The Stoics used it to ward off hedonic adaptation – that is our tendency as humans to quickly get used to good things (and bad things) in life.  Buying a new car gives you a temporary happiness boost but after a fairly short period of time you return to your baseline level of happiness.  Unfortunately, it leads to constant dissatisfaction and an inability to step off the treadmill.

Imagining everything you have being taken from you induces feelings of gratefulness.  William Irvine writes in his book ‘A Guide To The Good Life’: “Most of us spend our idle moments thinking about the things we want but don’t have.  We would be much better off to spend this time thinking of all the things we have and reflecting on how much we would miss them if they were not ours.”   

Another benefit of negative visualization is that by anticipating disaster striking, we are more prepared for it when it does.  We are psychologically toughening ourselves up.  Fingers crossed the disaster doesn’t actually happen, and we don’t need it to happen in order to have the benefits. Many people who go through a catastrophe report feeling joyous and thankful to be alive after having the experience.  But we can’t wait for catastrophe to strike in order to feel that way.  As William Irvine explains, negative visualization can be done repeatedly, and the beneficial effects can last indefinitely.  “Negative visualization is a wonderful way to regain our appreciation of life and with it our capacity for joy.”

I really felt the benefits of this exercise. After thinking about my husband not being by my side I picked up the phone and called him to tell him how thankful I am for him. When I tucked the kids into bed that night, I held them a little harder and a little longer. I imagined a life in which one of them was not there and I thought about parents who have lost a child. I walked into our house, complete with noisy dusty building works, and thought, what a beautiful house - how lucky we are to have it.

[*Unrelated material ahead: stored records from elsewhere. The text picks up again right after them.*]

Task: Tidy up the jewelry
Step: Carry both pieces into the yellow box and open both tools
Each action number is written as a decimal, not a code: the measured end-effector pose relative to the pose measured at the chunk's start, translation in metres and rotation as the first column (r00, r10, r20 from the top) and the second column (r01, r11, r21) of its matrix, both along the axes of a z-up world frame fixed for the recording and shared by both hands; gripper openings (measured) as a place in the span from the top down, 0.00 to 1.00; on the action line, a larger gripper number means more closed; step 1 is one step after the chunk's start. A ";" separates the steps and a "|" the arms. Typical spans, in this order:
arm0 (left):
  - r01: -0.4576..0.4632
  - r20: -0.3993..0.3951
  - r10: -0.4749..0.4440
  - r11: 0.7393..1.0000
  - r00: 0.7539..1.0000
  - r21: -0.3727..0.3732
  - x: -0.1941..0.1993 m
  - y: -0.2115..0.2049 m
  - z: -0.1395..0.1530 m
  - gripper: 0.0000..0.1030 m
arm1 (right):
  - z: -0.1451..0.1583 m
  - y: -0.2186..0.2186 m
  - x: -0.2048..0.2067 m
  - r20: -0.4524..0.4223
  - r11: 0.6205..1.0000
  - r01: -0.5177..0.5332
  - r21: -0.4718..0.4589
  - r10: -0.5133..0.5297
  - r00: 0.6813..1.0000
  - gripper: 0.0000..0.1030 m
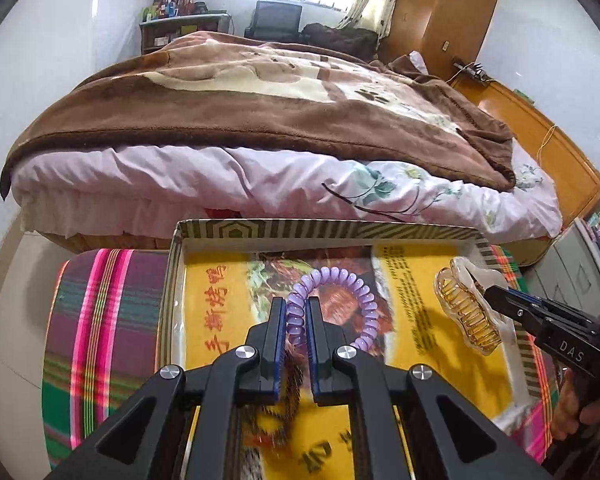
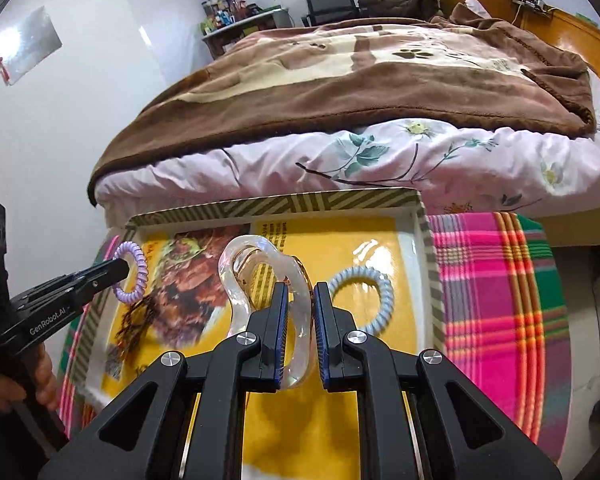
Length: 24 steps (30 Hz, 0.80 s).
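Holding hair accessories over a shallow box, one in each gripper.

Nearest in the left wrist view, the left gripper [image 1: 296, 320] has its jaws drawn narrow on a lilac spiral hair tie [image 1: 340, 304], a glossy coiled ring whose near side is pinched between the pads while the rest loops out to the right above the box [image 1: 300, 228]. In the right wrist view, the right gripper [image 2: 300, 308] is clamped on a clear hair claw [image 2: 260, 280], a translucent looped clip with amber teeth; the clip runs up and left from the jaws. Below lies the box's yellow printed lining, with a pale blue spiral hair tie [image 2: 380, 300] just right of the right gripper's fingers and a dark brown fuzzy piece [image 2: 136, 320] to the left. The box sits on a bright plaid cloth [image 2: 500, 300]. Beyond stands a bed [image 2: 380, 152] with a brown blanket.
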<state>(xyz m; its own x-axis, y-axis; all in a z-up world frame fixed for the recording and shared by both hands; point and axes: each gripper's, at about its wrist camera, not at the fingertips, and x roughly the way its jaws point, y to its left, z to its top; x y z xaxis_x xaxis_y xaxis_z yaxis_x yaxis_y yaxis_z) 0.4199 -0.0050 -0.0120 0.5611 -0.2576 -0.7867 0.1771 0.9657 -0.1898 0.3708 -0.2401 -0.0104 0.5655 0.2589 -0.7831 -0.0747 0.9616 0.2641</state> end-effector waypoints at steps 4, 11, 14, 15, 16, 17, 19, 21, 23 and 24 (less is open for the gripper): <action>-0.021 -0.026 0.021 1.000 0.999 -0.011 0.014 0.003 -0.011 0.91 | -0.004 0.007 0.015 -0.006 1.000 0.008 -0.008 -0.008 1.000 0.87; -0.032 -0.061 0.032 0.999 0.998 0.005 0.023 0.008 -0.028 0.91 | -0.010 0.020 0.028 -0.005 0.999 0.006 -0.044 -0.006 1.000 0.87; -0.037 -0.070 0.037 0.999 0.997 0.007 0.025 0.010 -0.032 0.91 | -0.013 0.020 0.030 -0.010 0.999 0.019 -0.047 -0.020 1.000 0.87; -0.037 -0.075 0.037 0.999 0.997 0.005 0.025 0.010 -0.033 0.91 | -0.014 0.019 0.031 -0.011 0.999 0.020 -0.044 -0.021 1.000 0.87; -0.039 -0.076 0.039 0.999 0.996 0.004 0.025 0.011 -0.034 0.91 | -0.015 0.020 0.031 -0.007 0.999 0.020 -0.047 -0.020 1.000 0.87; -0.042 -0.076 0.042 0.999 0.996 0.005 0.025 0.012 -0.035 0.91 | -0.015 0.020 0.031 -0.006 0.998 0.019 -0.053 -0.019 1.000 0.87; -0.043 -0.079 0.044 0.999 0.996 0.010 0.026 0.011 -0.036 0.91 | -0.015 0.021 0.032 -0.002 0.998 0.020 -0.059 -0.020 1.000 0.87; -0.040 -0.085 0.041 0.999 0.996 0.010 0.028 0.010 -0.037 0.90 | -0.015 0.021 0.032 -0.001 0.998 0.022 -0.058 -0.022 1.000 0.87; -0.041 -0.085 0.042 0.999 0.995 0.013 0.028 0.009 -0.038 0.90 | -0.014 0.022 0.032 0.000 0.998 0.020 -0.052 -0.020 1.000 0.86; -0.042 -0.085 0.043 0.999 0.995 0.014 0.028 0.009 -0.038 0.87 | -0.014 0.022 0.032 0.000 0.999 0.018 -0.051 -0.018 1.000 0.86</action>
<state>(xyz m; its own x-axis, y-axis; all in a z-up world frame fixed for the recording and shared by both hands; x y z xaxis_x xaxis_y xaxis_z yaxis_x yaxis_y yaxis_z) 0.4480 0.0043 -0.0496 0.5025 -0.2247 -0.8348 0.1194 0.9744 -0.1904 0.4031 -0.2182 -0.0246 0.5696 0.2083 -0.7951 -0.0569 0.9750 0.2147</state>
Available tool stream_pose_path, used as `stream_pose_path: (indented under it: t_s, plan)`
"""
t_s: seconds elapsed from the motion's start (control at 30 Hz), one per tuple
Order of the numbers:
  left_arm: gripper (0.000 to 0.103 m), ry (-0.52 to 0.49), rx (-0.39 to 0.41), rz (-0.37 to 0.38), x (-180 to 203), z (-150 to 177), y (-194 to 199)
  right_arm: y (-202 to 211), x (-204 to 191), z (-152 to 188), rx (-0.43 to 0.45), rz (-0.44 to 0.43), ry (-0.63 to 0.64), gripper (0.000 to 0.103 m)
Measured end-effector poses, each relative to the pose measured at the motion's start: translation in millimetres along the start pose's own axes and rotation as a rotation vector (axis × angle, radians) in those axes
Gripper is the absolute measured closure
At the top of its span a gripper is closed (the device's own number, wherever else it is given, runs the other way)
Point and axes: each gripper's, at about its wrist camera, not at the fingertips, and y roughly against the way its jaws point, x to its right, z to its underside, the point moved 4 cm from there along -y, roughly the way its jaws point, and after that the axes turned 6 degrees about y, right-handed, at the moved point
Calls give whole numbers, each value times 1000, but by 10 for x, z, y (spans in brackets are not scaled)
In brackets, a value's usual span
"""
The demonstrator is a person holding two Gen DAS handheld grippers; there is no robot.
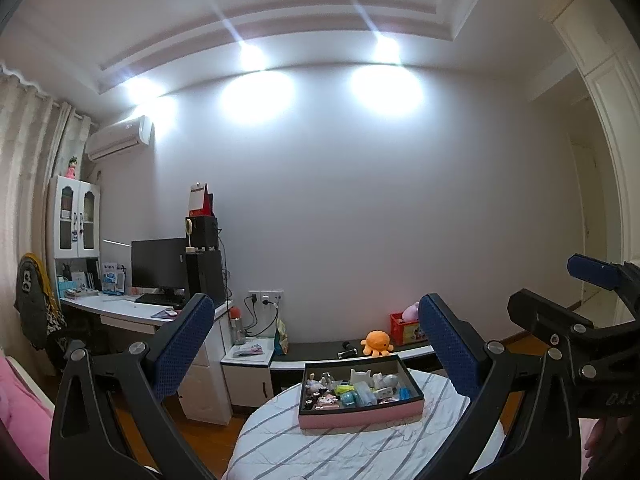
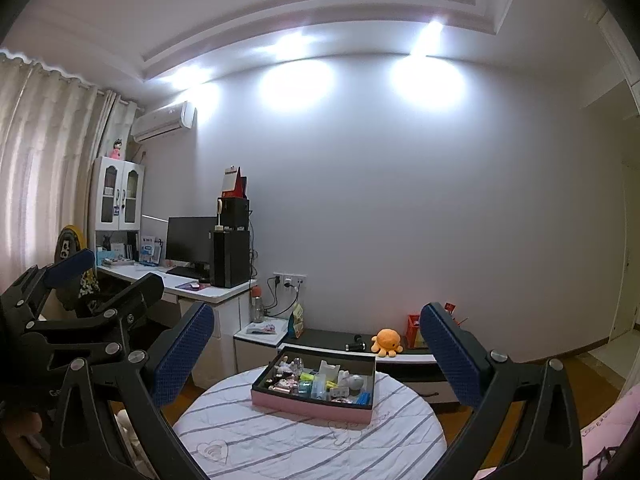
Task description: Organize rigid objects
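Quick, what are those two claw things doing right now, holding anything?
Left gripper: open, holding nothing.
Right gripper: open, holding nothing.

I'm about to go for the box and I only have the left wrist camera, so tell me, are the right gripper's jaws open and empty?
Observer: Yes. The right wrist view shows the right gripper with its jaws spread wide and nothing between them.
Operator: Anything on the cloth in front of the box?
Observer: A stitched heart emblem on the striped tablecloth, nearer the camera than the pink box and to its left.
Operator: Where is my left gripper from that side?
Observer: The left gripper sits at the far left of that view, jaws apart, out beyond the table's left edge and not over the box.
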Motion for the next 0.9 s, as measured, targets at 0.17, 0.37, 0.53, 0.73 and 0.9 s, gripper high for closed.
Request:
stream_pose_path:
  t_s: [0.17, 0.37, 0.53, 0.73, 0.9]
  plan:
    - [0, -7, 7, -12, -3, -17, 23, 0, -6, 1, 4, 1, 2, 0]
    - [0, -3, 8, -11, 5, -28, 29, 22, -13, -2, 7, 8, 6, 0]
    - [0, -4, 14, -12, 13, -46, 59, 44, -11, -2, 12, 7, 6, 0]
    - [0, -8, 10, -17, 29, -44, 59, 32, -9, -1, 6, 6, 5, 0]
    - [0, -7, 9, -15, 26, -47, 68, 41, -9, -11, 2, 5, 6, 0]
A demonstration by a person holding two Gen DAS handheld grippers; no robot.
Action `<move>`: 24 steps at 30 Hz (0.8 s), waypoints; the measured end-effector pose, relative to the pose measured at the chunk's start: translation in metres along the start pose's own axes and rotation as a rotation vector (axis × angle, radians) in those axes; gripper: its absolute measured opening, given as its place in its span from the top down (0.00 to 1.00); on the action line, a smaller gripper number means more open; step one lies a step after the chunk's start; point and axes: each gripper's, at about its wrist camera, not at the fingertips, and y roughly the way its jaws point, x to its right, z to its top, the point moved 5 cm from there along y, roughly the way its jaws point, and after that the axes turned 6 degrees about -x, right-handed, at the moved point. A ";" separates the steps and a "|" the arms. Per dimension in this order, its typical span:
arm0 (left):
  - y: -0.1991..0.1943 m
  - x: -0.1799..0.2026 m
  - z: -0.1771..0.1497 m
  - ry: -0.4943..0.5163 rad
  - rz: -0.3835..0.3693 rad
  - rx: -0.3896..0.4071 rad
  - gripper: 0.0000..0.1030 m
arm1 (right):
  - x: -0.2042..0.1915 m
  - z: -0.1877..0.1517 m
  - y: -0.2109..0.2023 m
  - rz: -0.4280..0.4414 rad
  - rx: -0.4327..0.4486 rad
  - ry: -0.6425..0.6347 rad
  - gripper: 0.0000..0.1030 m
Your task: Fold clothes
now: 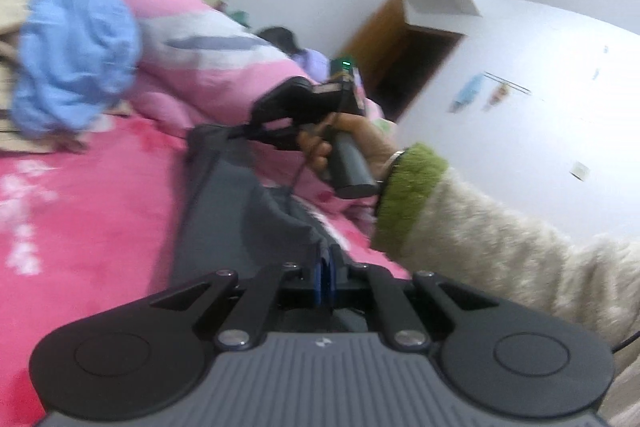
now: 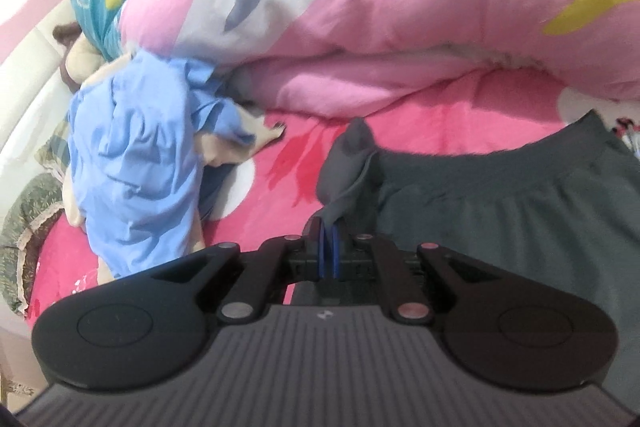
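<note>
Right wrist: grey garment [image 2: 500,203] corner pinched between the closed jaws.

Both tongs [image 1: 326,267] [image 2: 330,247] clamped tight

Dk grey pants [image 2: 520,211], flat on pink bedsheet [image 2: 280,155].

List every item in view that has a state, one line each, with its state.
Left gripper: shut on the grey garment.
Right gripper: shut on the grey garment.
Grey garment: spread on the bed, held at two points, not folded.
Blue garment: crumpled in a heap, untouched.
Pink quilt: bunched up behind the clothes.
Door: open.
</note>
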 end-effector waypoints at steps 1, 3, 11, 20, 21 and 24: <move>0.009 0.007 0.002 0.010 -0.019 -0.012 0.96 | 0.008 0.002 -0.004 0.004 0.005 0.002 0.98; 0.030 0.019 0.007 0.030 -0.061 -0.041 0.96 | 0.024 0.006 -0.012 0.011 0.016 0.008 0.98; 0.124 0.064 0.015 0.075 -0.191 -0.153 0.96 | 0.109 0.021 -0.049 0.037 0.062 0.064 0.98; 0.240 0.087 0.001 0.111 -0.272 -0.311 0.96 | 0.220 0.030 -0.067 0.029 0.105 0.130 0.98; 0.252 0.087 -0.002 0.112 -0.278 -0.329 0.96 | 0.232 0.030 -0.066 0.024 0.104 0.138 0.98; 0.280 0.087 -0.009 0.103 -0.292 -0.375 0.96 | 0.267 0.032 -0.062 0.019 0.098 0.166 0.98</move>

I know you might be thinking, what a way to live – walking around with all those pessimistic thoughts.  However, the Stoics found that the regular practice of negative visualization had the effect of transforming them into full-blown optimists.

Irvine explains it:

“We normally characterize an optimist as someone who sees his glass as being half full rather than half empty.  For a Stoic, though, this degree of optimism would only be a starting point.  After expressing his appreciation that his glass is half full rather than being completely empty, he will go on to express his delight in even having a glass: It could, after all, have been broken or stolen.”

He also explains that Stoics don’t spend all their time contemplating potential catastrophes.  They do it periodically – they pause in the enjoyment of life to think about how all this, all these things, could be taken away.  It’s brief and practical.  Furthermore, there is a difference between contemplating something bad happening and worrying about it.  Contemplation is an intellectual exercise.  It prevents us from taking the world for granted.

An example of the power of this in action comes from the life of James Stockdale.  Stockdale was a Vietnam prisoner of war, tortured for over seven years.  In a conversation with Jim Collins, Stockdale speaks about how others fared in the camp:

“Who didn’t make it out?”
“Oh, that’s easy,” he said. “The optimists.”
“The optimists? I don’t understand,” I said, now completely confused, given what he’d said a hundred meters earlier.
“The optimists. Oh, they were the ones who said, ‘We’re going to be out by Christmas.’ And Christmas would come, and Christmas would go. Then they’d say, ’We’re going to be out by Easter.’ And Easter would come, and Easter would go. And then Thanksgiving, and then it would be Christmas again. And they died of a broken heart.”

Viktor Frankl survived the holocaust and wrote in his book ‘Man’s Search for Meaning’ something similar – the death rate around Christmas was always higher than the rest of the year.  People died of hopelessness.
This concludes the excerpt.